You have to hear and see her sing to understand the power of the moment, to feel that moment in which she fuses her mother’s song, her mother’s daughter’s song, and the song of the woman rising from wreckage, songs that bind and songs that bring.

The past two weeks have been filled with many reports, many images, many words, many silences. Images of women emerging from the rubble, ghostlike with the chalk and dust covering their faces and bodies. Pictures of girls, panicked, traumatized, barely emerging from the rubble, from les décombres, from the ruins. The images, the stories, the words are haunting.

For me the hardest part is the living. There have been so many dead here, corpses are so common both on the street and oozing out of the wreckage, that it’s the living who haunt me.”

But what is the quality of the haunting?

Edwidge Danticat’s cousin Maxo died in the earthquake, died as well because the United States refused his asylum appeal.

“When Maxo was a teen-ager, his favorite author was Jean Genet. He read and reread `Les Nègres.’ These lines from the play now haunt me: `Your song was very beautiful, and your sadness does me honor. I’m going to start life in a new world. If I ever return, I’ll tell you what it’s like there. Great black country, I bid thee farewell.’”

Those with experience of Haiti know the intricate and intimate filaments of the tragedy, they know the names, which they must speak and share and weave into something new:

When Robinson and I last toured Cite Soleil in March of 2009, a small girl approached me from out of nowhere, shoving a tiny piece of paper into my hand.

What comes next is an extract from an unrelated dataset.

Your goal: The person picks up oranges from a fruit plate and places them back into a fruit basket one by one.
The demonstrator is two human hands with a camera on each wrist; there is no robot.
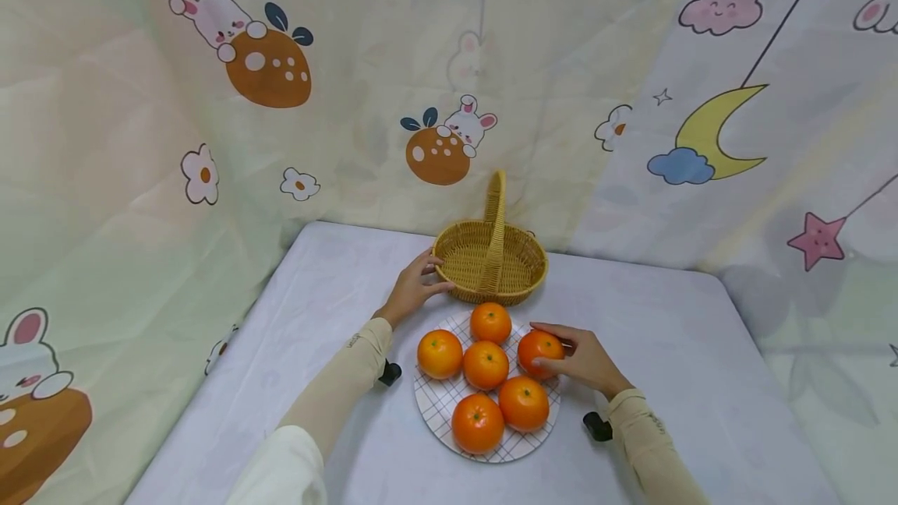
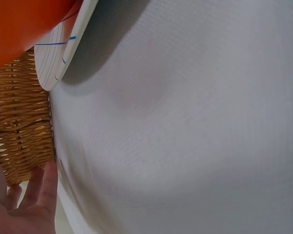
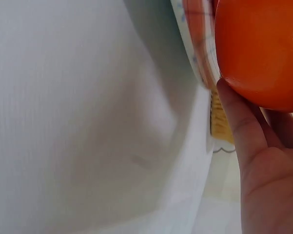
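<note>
Forearms (image 1: 335, 386) angle inward — right hand (image 1: 588, 363) grips an orange (image 1: 539, 348).

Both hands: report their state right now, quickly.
Left hand: open, touching the side of the wicker basket.
Right hand: closed, holding the rightmost orange between thumb and fingers.

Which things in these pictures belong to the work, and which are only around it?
Likely in the work:
basket, touched by the left hand
orange held by the right hand
five other oranges
patterned plate beneath them

Only around it:
white tabletop
printed backdrop
black pieces by the wrists
</note>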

Then she ran away. On that paper she had scribbled her name: Adline Verne. It took me some time to understand how powerful it was that she had no concrete expectations and had asked nothing of me. She merely wanted me to know, for future reference, that she existed. Because she opened her hand to extend to me this information, I feel obligated by journalistic responsibility to report it. In Haiti, there are millions of voiceless, nameless people like Adline. Maybe now their voices will be heard.”

The Haiti that haunts cannot be the Haiti of the living dead nor can it be the Haiti of rubble. It must be the Haiti of the living, including the living who have died. It could begin with a song sung by a woman conjuring the woman who was her mother singing that song to the girl she once was, a mother’s song that then forms a chorus with another song, a song sung by a woman emerging from the wreckage, refusing to become one with the wreckage, refusing to become rubble, rising and traveling and reaching, among others, us.